Tuesday, January 16, 2007

Minutia point matching

This week end, I analyse the problem of matching two sets of minutiae points. First, I give in a formal form the problem we need to solve, and then explain an algorithm (Ransac) that can be employed to approximate the solution.
I used the book Computer Vision: a modern approach and the Handbook of Fingerprint Recognition.


Problem formulation:

Let T and I be the template and input fingerprint we are trying to match. We said that we store the position and orientation of the minutiae point. I and T may not have the same number of feature points: let m and n be the number of points for T and I.
T={m1,m2,...mm}, with mi={ xi, yi, θi} i=1..m
I={m'1,m'2,...m'n}, with m'j={ x'j, y'j, θ'j} j=1..n

Two minutiae points mi and m'j are considered to match, if their position and orientation are close. This can be written with a mathematical formula, using the spatial distance (sd) and direction difference (dd):
sd(mi, m'j)=sqrt( (xi – x'j)² + (yi – y'j)² ) < R0
dd(mi, m'j)=min( | θ'j – θi |, 360 - | θ'j – θi |) < θ0
where R0 and θ0 are the two tolerance parameters we can adjust. Those inequalities come from the classic euclidian distance in 2D and the circularity of angles.

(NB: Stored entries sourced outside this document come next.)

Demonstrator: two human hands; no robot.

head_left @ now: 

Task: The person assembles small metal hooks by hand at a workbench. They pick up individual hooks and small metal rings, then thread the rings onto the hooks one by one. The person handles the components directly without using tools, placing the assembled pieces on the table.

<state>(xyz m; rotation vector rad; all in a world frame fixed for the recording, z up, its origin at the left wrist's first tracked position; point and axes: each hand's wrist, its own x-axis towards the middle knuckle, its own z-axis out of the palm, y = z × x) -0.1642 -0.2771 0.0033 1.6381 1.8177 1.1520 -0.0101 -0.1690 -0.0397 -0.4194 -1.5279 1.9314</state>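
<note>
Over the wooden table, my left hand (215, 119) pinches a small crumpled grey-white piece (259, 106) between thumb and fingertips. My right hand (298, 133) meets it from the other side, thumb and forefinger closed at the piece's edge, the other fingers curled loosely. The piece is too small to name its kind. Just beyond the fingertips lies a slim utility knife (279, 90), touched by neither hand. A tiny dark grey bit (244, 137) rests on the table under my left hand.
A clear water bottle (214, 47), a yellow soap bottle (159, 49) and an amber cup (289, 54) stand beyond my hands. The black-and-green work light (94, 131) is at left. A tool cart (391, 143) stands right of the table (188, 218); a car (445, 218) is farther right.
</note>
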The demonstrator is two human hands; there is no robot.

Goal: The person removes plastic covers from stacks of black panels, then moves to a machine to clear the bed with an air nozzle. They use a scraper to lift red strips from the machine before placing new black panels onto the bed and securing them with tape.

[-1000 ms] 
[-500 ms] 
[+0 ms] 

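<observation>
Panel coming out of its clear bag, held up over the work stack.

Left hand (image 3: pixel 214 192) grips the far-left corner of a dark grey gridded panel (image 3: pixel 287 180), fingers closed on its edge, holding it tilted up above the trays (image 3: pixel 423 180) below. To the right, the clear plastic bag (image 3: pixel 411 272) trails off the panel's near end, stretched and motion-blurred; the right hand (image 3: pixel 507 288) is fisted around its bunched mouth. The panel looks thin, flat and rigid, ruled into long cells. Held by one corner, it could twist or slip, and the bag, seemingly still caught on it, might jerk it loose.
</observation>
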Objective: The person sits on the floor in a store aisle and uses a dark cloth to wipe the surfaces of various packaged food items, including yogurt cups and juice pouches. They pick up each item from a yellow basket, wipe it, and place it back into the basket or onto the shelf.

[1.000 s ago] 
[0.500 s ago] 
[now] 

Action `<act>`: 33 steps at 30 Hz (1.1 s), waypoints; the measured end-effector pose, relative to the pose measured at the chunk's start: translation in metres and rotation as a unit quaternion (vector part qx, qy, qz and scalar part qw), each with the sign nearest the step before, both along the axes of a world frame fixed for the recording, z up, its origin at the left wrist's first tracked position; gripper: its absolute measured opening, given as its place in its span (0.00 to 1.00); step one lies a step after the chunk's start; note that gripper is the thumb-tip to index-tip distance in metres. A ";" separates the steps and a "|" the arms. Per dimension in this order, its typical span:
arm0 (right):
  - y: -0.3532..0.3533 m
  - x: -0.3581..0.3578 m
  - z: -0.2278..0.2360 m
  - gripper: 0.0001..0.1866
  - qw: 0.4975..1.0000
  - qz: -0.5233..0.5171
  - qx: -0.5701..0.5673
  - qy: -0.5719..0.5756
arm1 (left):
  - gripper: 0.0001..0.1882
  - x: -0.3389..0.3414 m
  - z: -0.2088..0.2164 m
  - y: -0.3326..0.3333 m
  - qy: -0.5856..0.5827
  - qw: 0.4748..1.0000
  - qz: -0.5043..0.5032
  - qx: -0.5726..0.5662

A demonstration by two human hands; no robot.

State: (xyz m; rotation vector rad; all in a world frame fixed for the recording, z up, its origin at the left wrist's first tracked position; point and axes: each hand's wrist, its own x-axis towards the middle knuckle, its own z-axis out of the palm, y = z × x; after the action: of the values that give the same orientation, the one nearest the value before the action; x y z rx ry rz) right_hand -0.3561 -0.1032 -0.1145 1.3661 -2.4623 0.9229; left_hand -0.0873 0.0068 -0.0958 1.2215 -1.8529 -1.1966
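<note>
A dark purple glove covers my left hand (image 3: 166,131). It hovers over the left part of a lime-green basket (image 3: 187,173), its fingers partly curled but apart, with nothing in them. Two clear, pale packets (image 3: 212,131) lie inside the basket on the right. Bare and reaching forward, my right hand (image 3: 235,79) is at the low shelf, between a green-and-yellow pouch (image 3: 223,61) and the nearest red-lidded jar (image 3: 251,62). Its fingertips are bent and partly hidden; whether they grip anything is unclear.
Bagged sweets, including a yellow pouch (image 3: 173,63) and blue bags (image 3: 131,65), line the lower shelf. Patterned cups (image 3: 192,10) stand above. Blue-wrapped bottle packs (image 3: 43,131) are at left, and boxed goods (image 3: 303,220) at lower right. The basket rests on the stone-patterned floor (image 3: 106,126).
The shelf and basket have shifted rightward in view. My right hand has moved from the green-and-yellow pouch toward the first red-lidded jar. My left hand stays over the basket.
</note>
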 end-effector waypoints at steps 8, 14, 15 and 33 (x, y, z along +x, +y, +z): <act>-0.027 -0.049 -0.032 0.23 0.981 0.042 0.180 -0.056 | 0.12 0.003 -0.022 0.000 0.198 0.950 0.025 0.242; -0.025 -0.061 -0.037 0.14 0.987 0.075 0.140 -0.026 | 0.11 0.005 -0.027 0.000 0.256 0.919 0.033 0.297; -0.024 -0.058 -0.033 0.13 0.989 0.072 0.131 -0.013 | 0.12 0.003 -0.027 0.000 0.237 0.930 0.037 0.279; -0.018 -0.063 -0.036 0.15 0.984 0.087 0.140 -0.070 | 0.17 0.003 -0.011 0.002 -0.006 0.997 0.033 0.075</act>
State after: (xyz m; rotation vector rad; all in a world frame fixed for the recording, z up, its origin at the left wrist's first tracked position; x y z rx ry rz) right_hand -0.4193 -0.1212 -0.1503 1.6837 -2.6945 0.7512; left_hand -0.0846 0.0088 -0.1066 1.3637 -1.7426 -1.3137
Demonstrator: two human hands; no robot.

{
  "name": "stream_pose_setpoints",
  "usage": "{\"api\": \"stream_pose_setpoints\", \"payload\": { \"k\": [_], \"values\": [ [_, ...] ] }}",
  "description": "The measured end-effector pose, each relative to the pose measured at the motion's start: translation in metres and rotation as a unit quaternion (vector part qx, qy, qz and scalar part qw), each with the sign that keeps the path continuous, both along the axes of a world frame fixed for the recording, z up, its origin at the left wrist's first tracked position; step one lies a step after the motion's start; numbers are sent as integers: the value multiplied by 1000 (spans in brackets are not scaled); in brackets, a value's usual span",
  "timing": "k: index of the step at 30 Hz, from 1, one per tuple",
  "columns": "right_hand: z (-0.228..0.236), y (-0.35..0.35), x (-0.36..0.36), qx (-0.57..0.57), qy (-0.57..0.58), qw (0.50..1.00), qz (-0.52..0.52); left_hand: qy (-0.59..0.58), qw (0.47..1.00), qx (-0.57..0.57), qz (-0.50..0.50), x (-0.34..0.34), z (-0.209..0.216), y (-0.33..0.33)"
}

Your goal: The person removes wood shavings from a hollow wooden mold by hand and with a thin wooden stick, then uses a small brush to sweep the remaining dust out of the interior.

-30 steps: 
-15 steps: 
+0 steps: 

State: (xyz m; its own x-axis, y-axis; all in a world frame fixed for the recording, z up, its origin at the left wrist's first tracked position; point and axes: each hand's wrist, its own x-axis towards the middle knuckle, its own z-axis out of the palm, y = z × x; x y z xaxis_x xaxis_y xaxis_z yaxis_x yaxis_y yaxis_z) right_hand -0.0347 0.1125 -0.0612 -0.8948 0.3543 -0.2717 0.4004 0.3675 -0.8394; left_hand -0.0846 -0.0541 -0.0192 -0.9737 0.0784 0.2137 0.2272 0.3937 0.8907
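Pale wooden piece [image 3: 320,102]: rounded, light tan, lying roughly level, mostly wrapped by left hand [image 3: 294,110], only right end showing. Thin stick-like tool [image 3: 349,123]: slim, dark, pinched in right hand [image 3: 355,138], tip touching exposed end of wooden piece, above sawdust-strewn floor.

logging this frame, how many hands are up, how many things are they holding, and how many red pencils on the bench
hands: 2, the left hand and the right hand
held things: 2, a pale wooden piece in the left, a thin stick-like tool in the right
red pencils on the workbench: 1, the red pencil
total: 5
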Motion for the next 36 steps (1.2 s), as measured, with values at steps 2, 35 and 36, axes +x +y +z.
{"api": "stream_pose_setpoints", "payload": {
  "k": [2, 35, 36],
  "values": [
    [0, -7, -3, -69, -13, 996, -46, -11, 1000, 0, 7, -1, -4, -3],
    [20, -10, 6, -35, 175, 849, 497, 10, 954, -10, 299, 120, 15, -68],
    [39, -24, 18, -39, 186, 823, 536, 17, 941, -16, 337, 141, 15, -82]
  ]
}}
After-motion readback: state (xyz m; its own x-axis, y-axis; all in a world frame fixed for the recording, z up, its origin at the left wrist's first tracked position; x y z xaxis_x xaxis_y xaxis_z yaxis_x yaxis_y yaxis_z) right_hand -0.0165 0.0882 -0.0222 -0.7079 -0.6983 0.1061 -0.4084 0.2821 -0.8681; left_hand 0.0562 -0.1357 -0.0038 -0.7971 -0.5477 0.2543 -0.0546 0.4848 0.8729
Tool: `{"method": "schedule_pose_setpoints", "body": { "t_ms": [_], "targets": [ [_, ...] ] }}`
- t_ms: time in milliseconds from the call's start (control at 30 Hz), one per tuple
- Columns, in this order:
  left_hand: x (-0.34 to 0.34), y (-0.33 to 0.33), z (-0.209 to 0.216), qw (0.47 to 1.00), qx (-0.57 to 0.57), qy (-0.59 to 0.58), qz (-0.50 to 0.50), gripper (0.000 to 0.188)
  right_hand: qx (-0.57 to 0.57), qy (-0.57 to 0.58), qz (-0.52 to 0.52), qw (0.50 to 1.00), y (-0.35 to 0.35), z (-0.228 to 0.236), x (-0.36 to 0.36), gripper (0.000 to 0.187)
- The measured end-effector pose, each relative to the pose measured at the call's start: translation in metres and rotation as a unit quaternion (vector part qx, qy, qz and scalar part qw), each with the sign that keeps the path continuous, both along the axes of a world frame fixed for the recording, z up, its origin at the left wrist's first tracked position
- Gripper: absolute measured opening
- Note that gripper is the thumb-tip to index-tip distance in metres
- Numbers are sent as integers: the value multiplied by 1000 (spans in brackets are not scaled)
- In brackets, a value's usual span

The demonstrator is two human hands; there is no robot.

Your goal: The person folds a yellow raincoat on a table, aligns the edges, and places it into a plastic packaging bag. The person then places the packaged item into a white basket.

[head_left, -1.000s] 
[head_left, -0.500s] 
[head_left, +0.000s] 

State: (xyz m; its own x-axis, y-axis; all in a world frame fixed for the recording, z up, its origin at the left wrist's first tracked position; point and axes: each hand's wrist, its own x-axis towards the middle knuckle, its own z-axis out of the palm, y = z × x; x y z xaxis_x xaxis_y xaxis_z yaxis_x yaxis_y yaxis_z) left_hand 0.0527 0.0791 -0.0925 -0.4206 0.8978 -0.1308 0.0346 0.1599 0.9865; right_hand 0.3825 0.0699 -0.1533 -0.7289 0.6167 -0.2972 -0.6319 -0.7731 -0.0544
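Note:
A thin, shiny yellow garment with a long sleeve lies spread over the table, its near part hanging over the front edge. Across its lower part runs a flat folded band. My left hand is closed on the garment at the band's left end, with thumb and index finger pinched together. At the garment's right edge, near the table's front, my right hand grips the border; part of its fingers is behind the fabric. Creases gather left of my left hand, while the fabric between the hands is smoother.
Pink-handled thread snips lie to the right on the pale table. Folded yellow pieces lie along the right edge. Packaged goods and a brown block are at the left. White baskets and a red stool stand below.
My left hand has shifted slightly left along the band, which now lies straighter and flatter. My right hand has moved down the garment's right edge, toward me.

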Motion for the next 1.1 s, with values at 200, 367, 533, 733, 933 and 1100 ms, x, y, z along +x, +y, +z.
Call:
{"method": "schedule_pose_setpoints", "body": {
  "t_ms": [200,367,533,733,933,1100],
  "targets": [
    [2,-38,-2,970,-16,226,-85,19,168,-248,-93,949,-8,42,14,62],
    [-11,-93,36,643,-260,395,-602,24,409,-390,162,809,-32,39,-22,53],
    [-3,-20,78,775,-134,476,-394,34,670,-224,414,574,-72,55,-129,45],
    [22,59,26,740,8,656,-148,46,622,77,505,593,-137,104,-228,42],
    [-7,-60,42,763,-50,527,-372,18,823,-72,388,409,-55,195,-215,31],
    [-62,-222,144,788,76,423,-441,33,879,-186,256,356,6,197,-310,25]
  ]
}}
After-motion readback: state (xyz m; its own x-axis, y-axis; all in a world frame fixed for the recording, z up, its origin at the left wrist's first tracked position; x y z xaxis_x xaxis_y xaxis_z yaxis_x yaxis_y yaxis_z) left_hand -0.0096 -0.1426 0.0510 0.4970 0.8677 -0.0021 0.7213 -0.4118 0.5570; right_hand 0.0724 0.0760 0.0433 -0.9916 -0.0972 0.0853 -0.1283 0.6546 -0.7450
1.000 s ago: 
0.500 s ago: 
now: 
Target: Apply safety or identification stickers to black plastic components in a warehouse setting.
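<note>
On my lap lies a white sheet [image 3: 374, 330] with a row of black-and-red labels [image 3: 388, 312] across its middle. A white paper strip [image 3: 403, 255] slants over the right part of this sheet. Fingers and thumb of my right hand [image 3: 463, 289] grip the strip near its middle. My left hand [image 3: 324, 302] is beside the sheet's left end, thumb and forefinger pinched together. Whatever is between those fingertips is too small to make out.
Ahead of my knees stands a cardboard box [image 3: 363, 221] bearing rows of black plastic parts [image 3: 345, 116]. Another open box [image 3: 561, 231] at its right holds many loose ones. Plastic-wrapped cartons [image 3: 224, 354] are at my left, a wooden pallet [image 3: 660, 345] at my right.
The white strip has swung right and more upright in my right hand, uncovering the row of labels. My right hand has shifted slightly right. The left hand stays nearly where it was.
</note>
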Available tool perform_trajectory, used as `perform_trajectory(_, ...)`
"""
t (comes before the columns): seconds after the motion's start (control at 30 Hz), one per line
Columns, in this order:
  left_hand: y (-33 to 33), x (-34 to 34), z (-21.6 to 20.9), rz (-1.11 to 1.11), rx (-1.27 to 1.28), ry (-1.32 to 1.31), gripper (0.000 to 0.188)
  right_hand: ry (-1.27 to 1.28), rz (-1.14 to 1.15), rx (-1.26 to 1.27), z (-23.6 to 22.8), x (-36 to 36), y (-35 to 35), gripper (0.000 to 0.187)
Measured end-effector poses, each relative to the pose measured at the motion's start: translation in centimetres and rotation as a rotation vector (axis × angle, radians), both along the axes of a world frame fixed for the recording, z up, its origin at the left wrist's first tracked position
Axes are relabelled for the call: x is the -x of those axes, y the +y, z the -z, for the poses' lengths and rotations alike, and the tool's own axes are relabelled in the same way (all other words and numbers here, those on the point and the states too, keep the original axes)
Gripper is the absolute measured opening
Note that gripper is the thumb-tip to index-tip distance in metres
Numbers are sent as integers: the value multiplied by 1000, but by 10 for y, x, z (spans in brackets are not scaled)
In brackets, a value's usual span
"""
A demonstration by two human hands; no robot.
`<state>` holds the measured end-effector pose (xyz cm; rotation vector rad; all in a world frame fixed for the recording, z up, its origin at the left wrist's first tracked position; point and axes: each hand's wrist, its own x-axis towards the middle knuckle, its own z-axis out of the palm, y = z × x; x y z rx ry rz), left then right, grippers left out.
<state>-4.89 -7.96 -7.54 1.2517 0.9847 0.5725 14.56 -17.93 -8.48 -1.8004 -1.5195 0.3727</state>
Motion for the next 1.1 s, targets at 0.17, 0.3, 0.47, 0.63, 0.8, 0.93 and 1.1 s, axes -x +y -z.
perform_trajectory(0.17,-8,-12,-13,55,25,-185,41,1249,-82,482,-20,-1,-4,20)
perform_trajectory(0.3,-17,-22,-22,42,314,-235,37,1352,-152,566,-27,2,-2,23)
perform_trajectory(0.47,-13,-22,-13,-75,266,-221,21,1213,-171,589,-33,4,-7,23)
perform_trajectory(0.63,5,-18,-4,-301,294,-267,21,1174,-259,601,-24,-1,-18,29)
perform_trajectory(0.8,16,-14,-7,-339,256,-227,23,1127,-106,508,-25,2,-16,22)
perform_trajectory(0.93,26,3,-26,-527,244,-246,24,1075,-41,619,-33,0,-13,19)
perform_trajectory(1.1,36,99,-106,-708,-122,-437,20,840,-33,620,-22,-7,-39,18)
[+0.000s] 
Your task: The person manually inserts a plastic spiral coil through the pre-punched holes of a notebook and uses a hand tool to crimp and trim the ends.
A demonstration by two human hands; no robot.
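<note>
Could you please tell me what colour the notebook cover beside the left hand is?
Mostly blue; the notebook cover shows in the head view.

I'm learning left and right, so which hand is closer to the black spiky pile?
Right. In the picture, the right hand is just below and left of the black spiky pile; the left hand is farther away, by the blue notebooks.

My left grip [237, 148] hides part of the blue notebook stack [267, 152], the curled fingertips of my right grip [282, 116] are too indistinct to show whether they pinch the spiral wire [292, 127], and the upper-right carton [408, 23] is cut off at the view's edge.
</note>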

Let mm be the function that says if two minutiae points are close or not i.e.
md(mi, m'j)=1 if (sd(mi, m'j) < R0 and dd(mi, m'j) < θ0 ), 0 otherwise.

Now, we try to match the points i.e. finding a transformation:
y=map(x), for all points x in the 3D space, it returns an other point y.
We need a pairing function P:
P(i)=j means that the mate of the mi in T is the minutia m'j in I.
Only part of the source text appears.